Des réserves pendant longtemps insoupçonnées
Le deep offshore représente à présent environ 70 % des enjeux d’exploration de TotalEnergie par exemple. Parmi les principales zones en production actuellement, citons les bassins profonds situés dans le golfe de Guinée, ceux au large du Brésil, et dans le golfe du Mexique. Cet intérêt pour le deep offshore s’est emballé après la découverte, en 2006, d’un gigantesque champ pétrolier situé dans le bassin de Santos, à 250 kilomètres au large de la côte de Rio de Janeiro, au Brésil. Le réservoir est enfoui à 5.000 mètres sous le fond océanique, lui-même situé à 2.000 mètres de profondeur sous la surface de l’eau. Véritable exploit technique, le puits de Tupi (rebaptisé Lula par la suite) a révélé un gisement pétrolier si important qu’il est considéré comme la plus grande découverte pétrolière depuis 30 ans dans l’hémisphère ouest. Cet unique gisement aurait fait grimper, à lui seul, les réserves brésiliennes de plus de 60 %. Avant cette découverte, le domaine ultra-profond n’était pas considéré comme une zone susceptible de renfermer des réserves si importantes. Tupi a donc fait prendre conscience que le milieu profond pouvait renfermer d’énormes réserves jusqu’à présent insoupçonnées.

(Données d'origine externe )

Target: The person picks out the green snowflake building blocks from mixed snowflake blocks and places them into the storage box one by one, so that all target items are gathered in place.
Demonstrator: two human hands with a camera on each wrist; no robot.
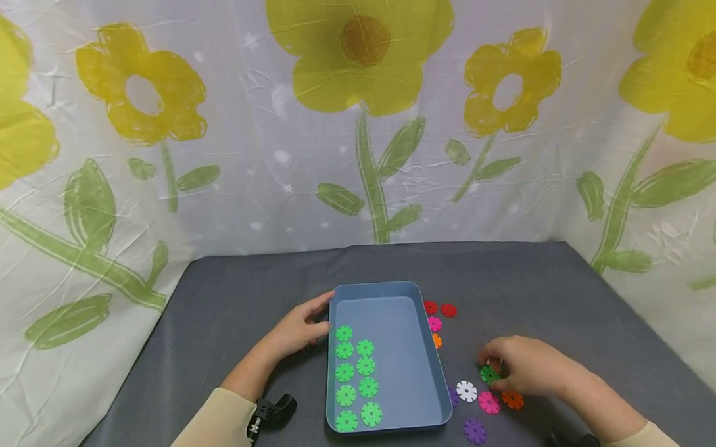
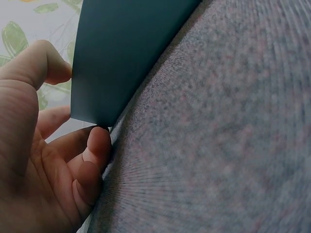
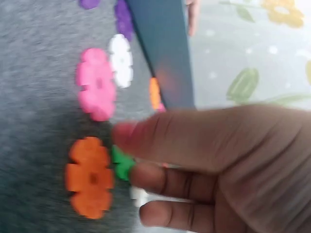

La fin du pétrole : un problème géopolitique plutôt que physique
Même si les défis de l’exploitation des gisements dans le domaine profond ou ultra-profond sont nombreux, cette activité est actuellement en plein développement et montre que l’épuisement des réserves de pétrole n’est certainement pas encore pour demain.

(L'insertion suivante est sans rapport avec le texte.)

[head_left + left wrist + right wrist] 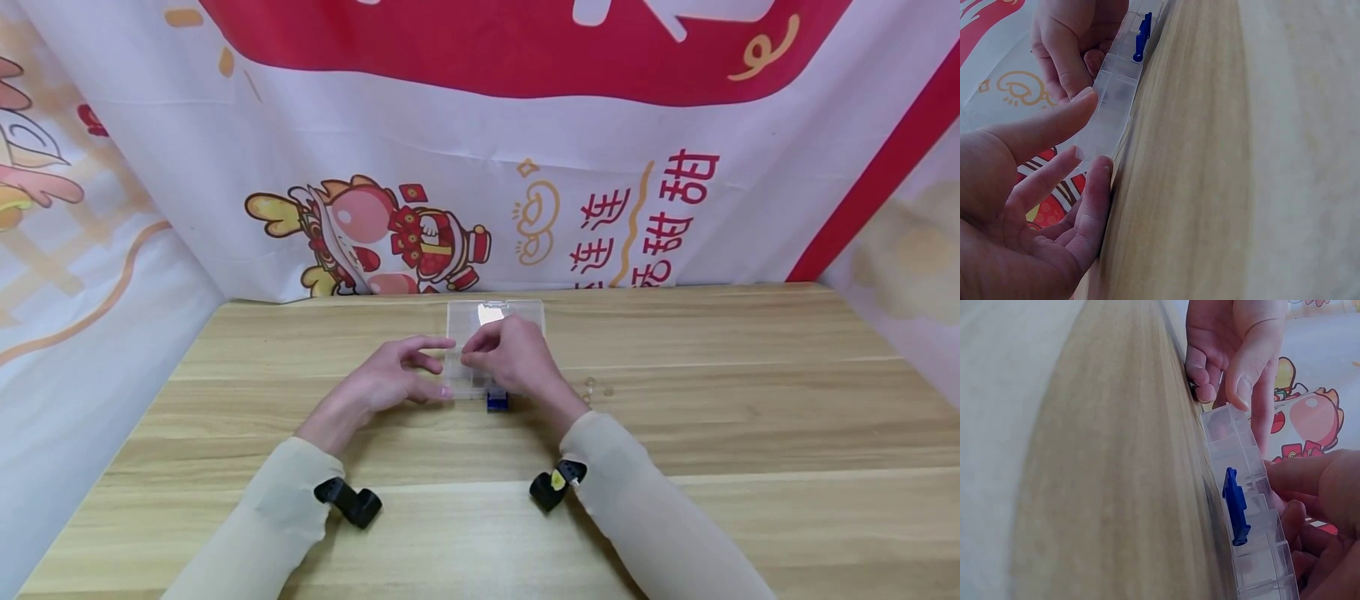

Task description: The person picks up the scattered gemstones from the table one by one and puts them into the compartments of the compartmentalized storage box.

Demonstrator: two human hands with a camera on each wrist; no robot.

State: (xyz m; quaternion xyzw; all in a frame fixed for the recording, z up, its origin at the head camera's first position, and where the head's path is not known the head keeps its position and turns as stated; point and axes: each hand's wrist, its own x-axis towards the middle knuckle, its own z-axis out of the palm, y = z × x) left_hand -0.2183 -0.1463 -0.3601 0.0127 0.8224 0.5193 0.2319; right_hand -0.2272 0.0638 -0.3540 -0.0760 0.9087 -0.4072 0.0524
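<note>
From the head camera, a clear plastic box (495,346) lay at the center of a wooden table (750,400), just below a banner (480,167) that filled the upper half of the frame. The left hand (390,379) rested at the box's left edge with its fingers spread and fairly straight, index finger reaching over the rim. The right hand (513,354) covered the box's middle, fingers curled down and pinched together over the compartments; whether they held anything could not be told. A blue latch (497,402) showed at the box's near edge, just below the right hand. A few small clear beads (592,386) lay on the wood right of center. Pale sleeves (660,517) ran to the lower corners.

From the left wrist camera, the left hand (1035,206) filled the lower left, fingers loosely extended, two fingertips (1100,165) touching the box (1110,106) end. The right hand (1072,44) pressed on the box in the upper left, beside the latch (1142,37).

From the right wrist camera, the box (1244,506) ran down the center right, its compartments visible, the latch (1235,505) at its edge. The left hand (1235,350) touched its far end at top; the right hand (1316,506) sat at the right edge, fingers bent onto the box.
</note>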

« L’âge de pierre ne s’est pas arrêté faute de pierre, l’âge du pétrole ne s’arrêtera pas faute de pétrole », a dit un jour le cheikh Yamani, ancien ministre du Pétrole en Arabie saoudite. Et il a certainement raison. De plus en plus, la limite pétrolière apparaît en effet comme étant une problématique géopolitique et non physique. Espérer la transition énergétique en pariant sur un tarissement des réserves est donc vain. La sortie du pétrole ne se fera qu’en fonction de notre volonté et celle des gouvernements prêts à imposer un réel changement.